Task statement →
Look through the data below for the line with "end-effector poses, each", and transcribe it exactly together with each line after it up to and including the line with "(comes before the". Give nothing else.

Records to process →
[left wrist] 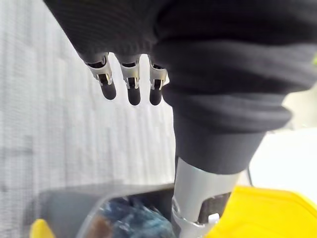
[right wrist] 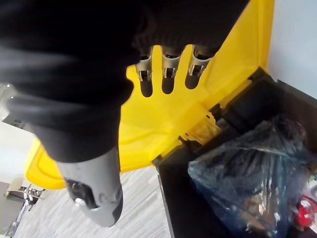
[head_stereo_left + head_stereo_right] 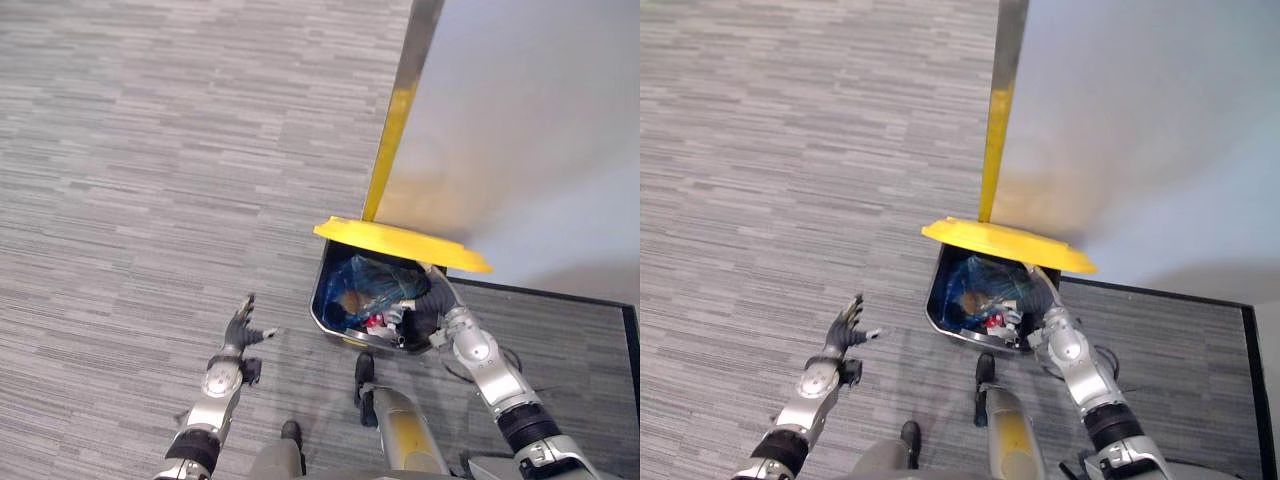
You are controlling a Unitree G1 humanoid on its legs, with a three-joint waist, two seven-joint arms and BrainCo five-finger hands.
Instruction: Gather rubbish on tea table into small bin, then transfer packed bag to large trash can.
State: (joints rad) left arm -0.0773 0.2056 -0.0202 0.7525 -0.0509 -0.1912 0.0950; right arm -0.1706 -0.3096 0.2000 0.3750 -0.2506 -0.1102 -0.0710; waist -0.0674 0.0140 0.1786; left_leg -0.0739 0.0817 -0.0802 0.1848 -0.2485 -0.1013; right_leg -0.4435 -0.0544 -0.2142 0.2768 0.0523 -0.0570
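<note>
The blue bag [image 3: 375,282] sits in the large trash can [image 3: 317,300] beside the nearer, straight-fingered, empty right robot hand [image 3: 431,305]; the left robot hand [image 3: 240,331], also open, hangs well apart.

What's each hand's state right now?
Left hand: open, holding nothing, over grey carpet floor.
Right hand: open, holding nothing, by the blue plastic bag in the black yellow-lidded trash can.

One trash can [image 3: 319,292], one lid [image 3: 400,243], one bag [image 3: 376,279]
</note>
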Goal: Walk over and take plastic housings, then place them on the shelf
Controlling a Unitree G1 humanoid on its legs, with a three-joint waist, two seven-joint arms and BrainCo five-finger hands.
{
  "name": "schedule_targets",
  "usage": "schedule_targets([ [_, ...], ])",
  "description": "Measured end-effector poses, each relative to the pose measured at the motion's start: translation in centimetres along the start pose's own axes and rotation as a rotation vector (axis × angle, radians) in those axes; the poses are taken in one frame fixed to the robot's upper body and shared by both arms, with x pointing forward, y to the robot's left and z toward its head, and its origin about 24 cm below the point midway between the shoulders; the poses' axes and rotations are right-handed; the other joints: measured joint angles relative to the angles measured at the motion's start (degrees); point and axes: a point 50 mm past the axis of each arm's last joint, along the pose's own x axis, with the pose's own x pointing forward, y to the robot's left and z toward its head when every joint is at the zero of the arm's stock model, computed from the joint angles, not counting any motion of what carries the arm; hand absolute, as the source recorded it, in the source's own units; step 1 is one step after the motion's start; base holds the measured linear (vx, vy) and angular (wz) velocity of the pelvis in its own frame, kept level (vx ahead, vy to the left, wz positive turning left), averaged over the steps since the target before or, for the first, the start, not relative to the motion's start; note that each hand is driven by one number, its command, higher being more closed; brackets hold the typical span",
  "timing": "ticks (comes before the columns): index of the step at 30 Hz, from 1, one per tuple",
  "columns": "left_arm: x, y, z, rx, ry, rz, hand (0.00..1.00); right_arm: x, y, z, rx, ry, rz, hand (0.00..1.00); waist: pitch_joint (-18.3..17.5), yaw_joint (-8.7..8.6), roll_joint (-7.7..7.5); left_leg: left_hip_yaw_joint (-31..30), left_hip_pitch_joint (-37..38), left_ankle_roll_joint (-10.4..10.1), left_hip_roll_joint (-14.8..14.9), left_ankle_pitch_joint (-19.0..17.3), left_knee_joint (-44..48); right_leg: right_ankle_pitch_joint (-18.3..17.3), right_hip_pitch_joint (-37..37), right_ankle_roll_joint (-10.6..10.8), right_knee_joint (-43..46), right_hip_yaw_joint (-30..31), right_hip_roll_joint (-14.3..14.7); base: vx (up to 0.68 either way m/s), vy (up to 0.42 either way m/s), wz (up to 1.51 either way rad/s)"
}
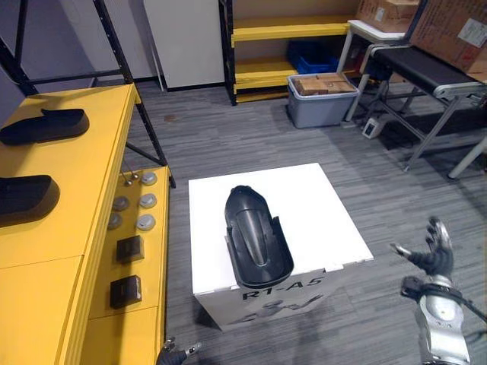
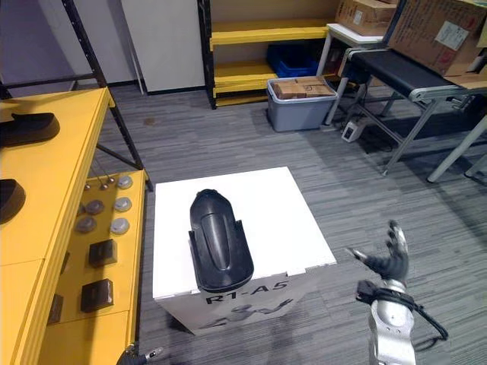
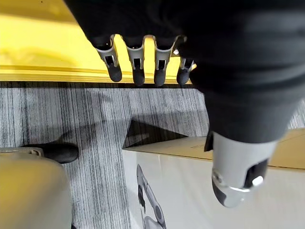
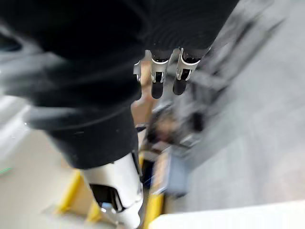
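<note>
The right hand is hovering nearest, at about four o'clock, fingers spread wide and holding nothing. The left hand is hanging at about seven o'clock beside the yellow shelf, its fingers seemingly straight and empty too, though little of it is showing. The black plastic housing is lying untouched at the centre on the white box, so the walk-up is looking nearly done and the next move is calling for both hands to close on its sides; dark print is running across the box's front face, and two more housings are resting on the shelf at nine to ten o'clock.
</note>
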Motion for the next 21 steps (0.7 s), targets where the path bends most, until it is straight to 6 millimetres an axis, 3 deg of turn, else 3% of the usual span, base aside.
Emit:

Answer section →
  "description": "Measured end-effector poses, each relative to the pose measured at the motion's start: translation in centimetres along the start pose's own axes and rotation as a rotation vector (axis × angle, radians) in those axes; the poses are taken in one frame fixed to the robot's upper body and shared by both arms, with x pointing forward, y to the robot's left and z toward its head, and its origin about 24 cm below the point midway between the shoulders; the poses' axes and rotations are right-handed; the other joints: measured joint angles relative to the angles measured at the motion's start (degrees); point and axes: a point 50 mm past the axis of each arm's last joint, along the pose's own x axis, with the pose's own x pointing forward, y to the robot's left and z toward its head when every joint is at the zero of the arm's stock model, computed from the joint angles, not counting any motion of what carries the arm; hand absolute, as the source recorded it, in the source's own units; step 1 is one step after the motion's start; base holds the measured linear (vx, vy) and angular (wz) velocity of the pelvis in its own frame, kept level (vx ahead, vy to the left, wz positive turning left), averaged over the steps since the target before or, for the first, the start, not relative to the motion's start; note that each hand is driven by one number, its command, higher being more closed; brackets hold the typical span",
  "timing": "ticks (comes before the columns): index of the step at 30 Hz, from 1, one per tuple",

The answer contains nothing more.